JetBrains-Research / kinference

Running ONNX models in vanilla Kotlin
Apache License 2.0
155 stars 6 forks source link

Mixed backend? #157

Closed CaelumF closed 10 months ago

CaelumF commented 1 year ago

Hi,

I'm trying to run a CLIP model (https://models.attentionai.uk/69977135045d97639861ef8c1af7b751d86e0f20.onnx), which uses convolution.

It works great in the KI backend (I had to implment the new Softmax operator version locally, think I'll make a PR soonish).

My project is multi platform including a web target, and seeing that tfjs is suggested for web targets for performance reasons, I am trying to use this.

However, the TFJS backend doesn't currently support Conv.

I am wondering if it is coherent and sensible to have a backend that uses TFJS where possible, and falls back to the KI backend for operations that aren't supported yet, but still using the fast TFJS backend for future supported operations. I can see that the KI backend is in a commainMain module, so it seems not straight forward to directly try but am curious for your thoughts.

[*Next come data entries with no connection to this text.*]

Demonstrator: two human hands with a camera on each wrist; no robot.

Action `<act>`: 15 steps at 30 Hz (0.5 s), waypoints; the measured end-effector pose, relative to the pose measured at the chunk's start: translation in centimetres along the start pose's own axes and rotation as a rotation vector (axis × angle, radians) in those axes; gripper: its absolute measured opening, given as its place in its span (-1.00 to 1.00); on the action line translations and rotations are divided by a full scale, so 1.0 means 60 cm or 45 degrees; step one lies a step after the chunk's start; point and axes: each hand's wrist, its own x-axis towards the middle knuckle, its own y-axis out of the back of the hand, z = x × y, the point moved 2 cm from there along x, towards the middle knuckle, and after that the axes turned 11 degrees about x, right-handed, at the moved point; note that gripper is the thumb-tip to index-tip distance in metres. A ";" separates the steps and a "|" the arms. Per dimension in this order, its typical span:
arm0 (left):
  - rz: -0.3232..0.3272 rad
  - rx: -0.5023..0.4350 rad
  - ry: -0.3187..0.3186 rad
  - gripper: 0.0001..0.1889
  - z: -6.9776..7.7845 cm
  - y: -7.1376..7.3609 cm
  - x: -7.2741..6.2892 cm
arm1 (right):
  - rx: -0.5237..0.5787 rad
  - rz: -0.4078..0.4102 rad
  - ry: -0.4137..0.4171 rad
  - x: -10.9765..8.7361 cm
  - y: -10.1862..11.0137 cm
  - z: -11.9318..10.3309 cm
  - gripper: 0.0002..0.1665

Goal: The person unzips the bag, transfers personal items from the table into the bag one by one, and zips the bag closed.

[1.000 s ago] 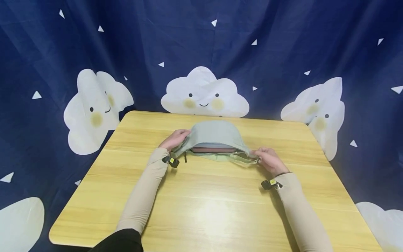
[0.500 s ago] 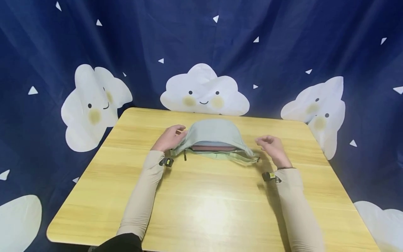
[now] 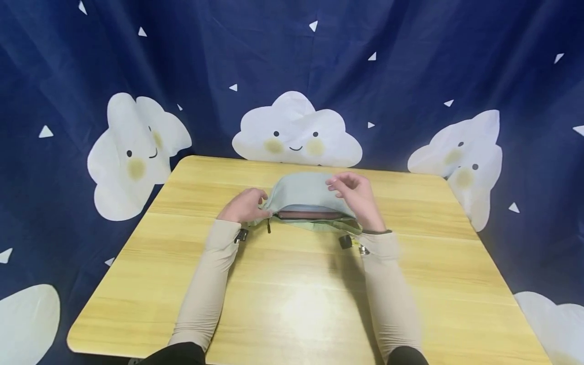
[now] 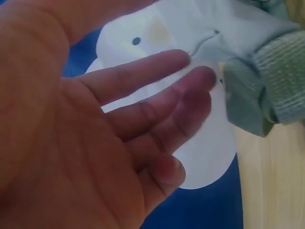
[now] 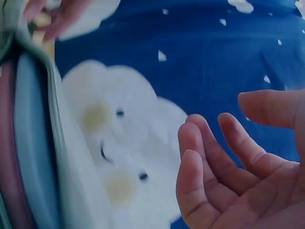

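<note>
A pale grey-green waist bag [image 3: 298, 190] lies on the table, its zip opening gaping toward me. Inside show a pinkish item [image 3: 310, 215] and, in the right wrist view, a light blue layer [image 5: 35, 143] beside it. A dark zip pull [image 3: 269, 226] hangs at the left end of the opening. My left hand [image 3: 244, 205] is at the bag's left end, fingers loosely bent; the left wrist view shows nothing in its palm, with a woven strap [image 4: 285, 78] beyond the fingertips. Above the bag's right side hovers my right hand [image 3: 358, 196], fingers relaxed, holding nothing.
The light wooden table [image 3: 283, 304] has rounded corners. Right behind its far edge hangs a dark blue curtain [image 3: 201, 76] with white smiling clouds. A small camera sits on each wrist, the right one [image 3: 347, 242] close to the bag's front.
My right hand has let go of the bag's right end, lifted, and moved left over the bag. My left hand has loosened from the left end and shifted slightly, its thumb toward the zip pull.
</note>
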 end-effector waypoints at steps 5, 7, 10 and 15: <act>-0.040 0.021 0.025 -0.66 0.004 -0.018 0.005 | -0.009 -0.115 -0.021 -0.001 -0.046 0.019 -0.73; -0.041 0.036 0.060 -0.78 0.002 -0.022 0.006 | -0.020 -0.164 -0.053 0.000 -0.062 0.029 -0.73; -0.041 0.065 0.109 -0.84 -0.003 -0.024 0.006 | -0.034 -0.233 -0.108 0.002 -0.084 0.045 -0.71; -0.036 0.078 0.112 -0.90 -0.008 -0.021 0.005 | -0.058 -0.348 -0.164 0.004 -0.118 0.069 -0.69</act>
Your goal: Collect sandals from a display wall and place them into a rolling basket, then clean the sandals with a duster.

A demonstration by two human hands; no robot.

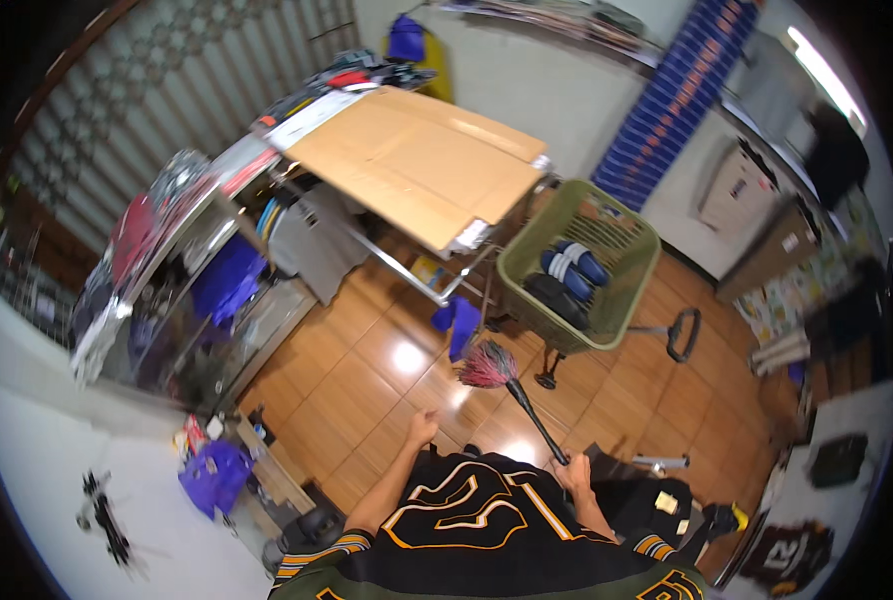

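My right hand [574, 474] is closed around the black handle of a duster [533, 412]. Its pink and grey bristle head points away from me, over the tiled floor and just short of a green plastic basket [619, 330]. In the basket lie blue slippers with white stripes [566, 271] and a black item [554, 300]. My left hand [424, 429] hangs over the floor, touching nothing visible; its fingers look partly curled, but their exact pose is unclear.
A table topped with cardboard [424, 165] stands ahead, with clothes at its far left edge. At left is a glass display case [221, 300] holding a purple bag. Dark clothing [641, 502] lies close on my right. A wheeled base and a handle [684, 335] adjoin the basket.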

cupertank commented 1 year ago

Hi! Thank you for feedback. I think fallback from TFJS to KI backend is impossible now. These backends have different internal data structures and it's also very expensive to copy data from GPU to CPU (actually we need to copy it twice in this case).

But I think we can implement necessary operators in TFJS backend for this model :) Could you provide me some example how to run this model in Python with ONNXRuntime?

CaelumF commented 1 year ago

Hey, that makes sense. I didn't realise that TFJS keeps the data on the GPU, that's pretty nice actually.

Here's how you can run this model in Python with ONNXRuntime

  1. https://clip-as-service.jina.ai/user-guides/server/#start-a-onnx-backed-server
  2. https://clip-as-service.jina.ai/user-guides/server/#use-custom-model-for-onnx
  3. replace the visual.onnx file with the one linked above (I am 90% sure any models from https://github.com/jina-ai/clip-as-service/blob/c7e84a49a585edfae5fa26b91d302c1ed793f725/server/clip_server/model/clip_onnx.py should work the same)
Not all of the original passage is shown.